Our convention has the potentially counterintuitive consequence that a user can count towards "MAU(sent a ping as a regular user v3)" and "MAU(sent a ping as not a regular user v3)" for the same 28-day window. If you need to break MAU down into the sum of MAU for various user states, then in this instance you would need to break it down into "only regular v3", "only not regular v3", and "both".

It might be tempting to assign users to whichever user state they happened to be in at the end of the window: this quantity is easy to query. But many of the user states were defined to be meaningful on days the users were active. "Regular users v3" is predictive of retention, given that the user was active on the day of interest as a regular user. If someone has been using the browser every day for a year but then suddenly churns, then it's misleading to consider them to be active as a "not regular user v3" for MAU on the period ending the 15th day after their last activity. A user can be "new or resurrected v3" for only one day in a 28-day period: unless they appear for the first time on the last day of the month, the user will not qualify as "new or resurrected v3" at the end of the MAU window! So beware this trap and try to only use user states on days the users are active.

Example queries

DAU for regular users v3:

SELECT
    submission_date,
    COUNTIF(is_regular_user_v3) AS dau_regular_users_v3
FROM moz-fx-data-shared-prod.telemetry.clients_last_seen
WHERE
    submission_date BETWEEN '2020-01-01' AND '2020-03-01'
    AND days_since_seen = 0  -- Get DAU from clients_last_seen
GROUP BY submission_date

DAU for regular users v3, but joining from a different table:

SELECT
    cd.submission_date,
    COUNTIF(is_regular_user_v3) AS dau_regular_users_v3
FROM clients_daily cd
INNER JOIN clients_last_seen cls
    ON cls.client_id = cd.client_id
    AND cls.submission_date = cd.submission_date
    AND cls.submission_date BETWEEN '2020-01-01' AND '2020-03-01'
WHERE
    cd.submission_date BETWEEN '2020-01-01' AND '2020-03-01'

Obsolete user states

Usage regularity v2

This is a set of three segments. On a given day, every client falls into exactly one of these segments. Each client's segment can be computed from telemetry.clients_last_seen.days_visited_5_uri_bits.

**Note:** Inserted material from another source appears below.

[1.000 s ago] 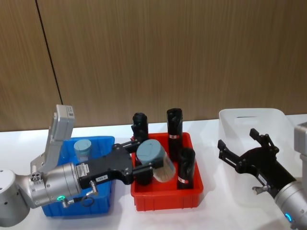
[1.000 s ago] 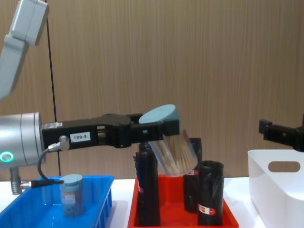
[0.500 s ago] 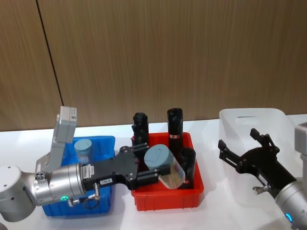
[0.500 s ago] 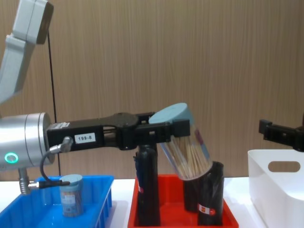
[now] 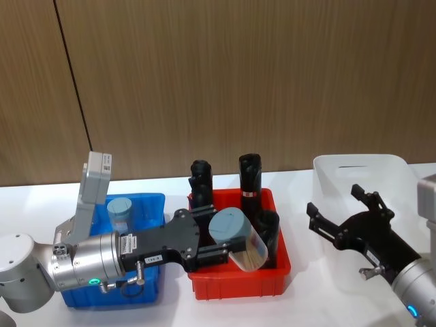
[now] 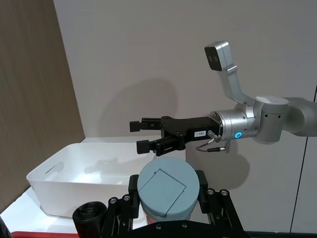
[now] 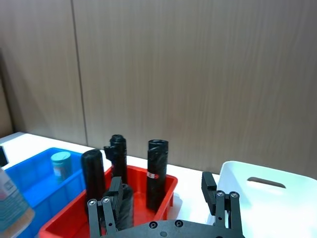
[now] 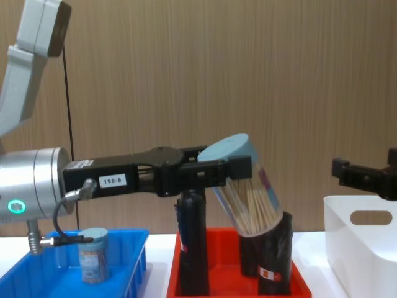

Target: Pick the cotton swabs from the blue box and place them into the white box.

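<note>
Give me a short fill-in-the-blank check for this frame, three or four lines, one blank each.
The left gripper is shut on a tub of cotton swabs above the ____ tray.
That tub is ____, not upright.
A second tub stands in the ____ box.
The right gripper, by the white box, has its fingers ____.
Missing words: red; tilted; blue; open.

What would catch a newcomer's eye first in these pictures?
The left gripper, shut on a tilted cotton swab tub, reaches over the red tray of black rolls. The right gripper hangs open by the white box, and a second tub stands in the blue box.
</note>
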`<control>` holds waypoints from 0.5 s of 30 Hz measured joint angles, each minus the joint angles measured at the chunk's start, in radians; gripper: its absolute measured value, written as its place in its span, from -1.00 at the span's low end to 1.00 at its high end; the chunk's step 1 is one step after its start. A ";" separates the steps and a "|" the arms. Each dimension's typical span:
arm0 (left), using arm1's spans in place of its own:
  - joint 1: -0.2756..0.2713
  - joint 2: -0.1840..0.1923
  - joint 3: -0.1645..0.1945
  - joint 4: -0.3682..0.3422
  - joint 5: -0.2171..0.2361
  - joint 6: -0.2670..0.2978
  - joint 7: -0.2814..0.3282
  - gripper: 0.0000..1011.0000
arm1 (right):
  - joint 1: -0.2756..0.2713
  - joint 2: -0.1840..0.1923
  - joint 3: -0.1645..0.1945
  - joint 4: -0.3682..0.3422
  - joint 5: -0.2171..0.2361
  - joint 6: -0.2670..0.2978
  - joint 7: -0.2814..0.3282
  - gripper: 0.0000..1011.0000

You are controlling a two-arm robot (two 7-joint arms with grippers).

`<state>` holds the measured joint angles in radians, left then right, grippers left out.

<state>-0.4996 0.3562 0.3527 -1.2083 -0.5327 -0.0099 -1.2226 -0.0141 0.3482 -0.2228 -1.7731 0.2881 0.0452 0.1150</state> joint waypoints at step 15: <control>-0.003 -0.002 0.002 0.005 -0.002 -0.003 -0.011 0.32 | 0.015 0.056 0.019 -0.013 0.030 0.066 0.193 0.98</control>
<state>-0.5026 0.3546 0.3547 -1.2031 -0.5343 -0.0133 -1.2337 0.0009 0.4041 -0.2041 -1.7864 0.3181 0.1117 0.3082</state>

Regular users v2 is defined as clients who browsed >=5 URIs on at least eight of the previous 27 days. As of February 2020 this segment contained approximately 2/3 of DAU and its users had a 1-week retention for a 5 URI day usage criterion of approximately 95%.

New/irregular users v2 is defined as clients who browsed >=5 URIs on none of the previous 27 days. As of February 2020 this segment contained approximately 15% of DAU, and had a retention for a 5 URI day usage criterion of about 10% (though "activation" is likely a more relevant word than "retention" for many of these clients).

Semi-regular users v2 is defined as clients who browsed >=5 URIs on between one and seven of the previous 27 days, i.e. it contains users who do not fit the other two segments at this time. As of February 2020 this segment contained approximately 20% of DAU, and had a retention for a 5 URI day usage criterion of about 60%. We do not yet know what proportion of users in this segment stay in this segment for an extended period, and what proportion are in transition between other segments.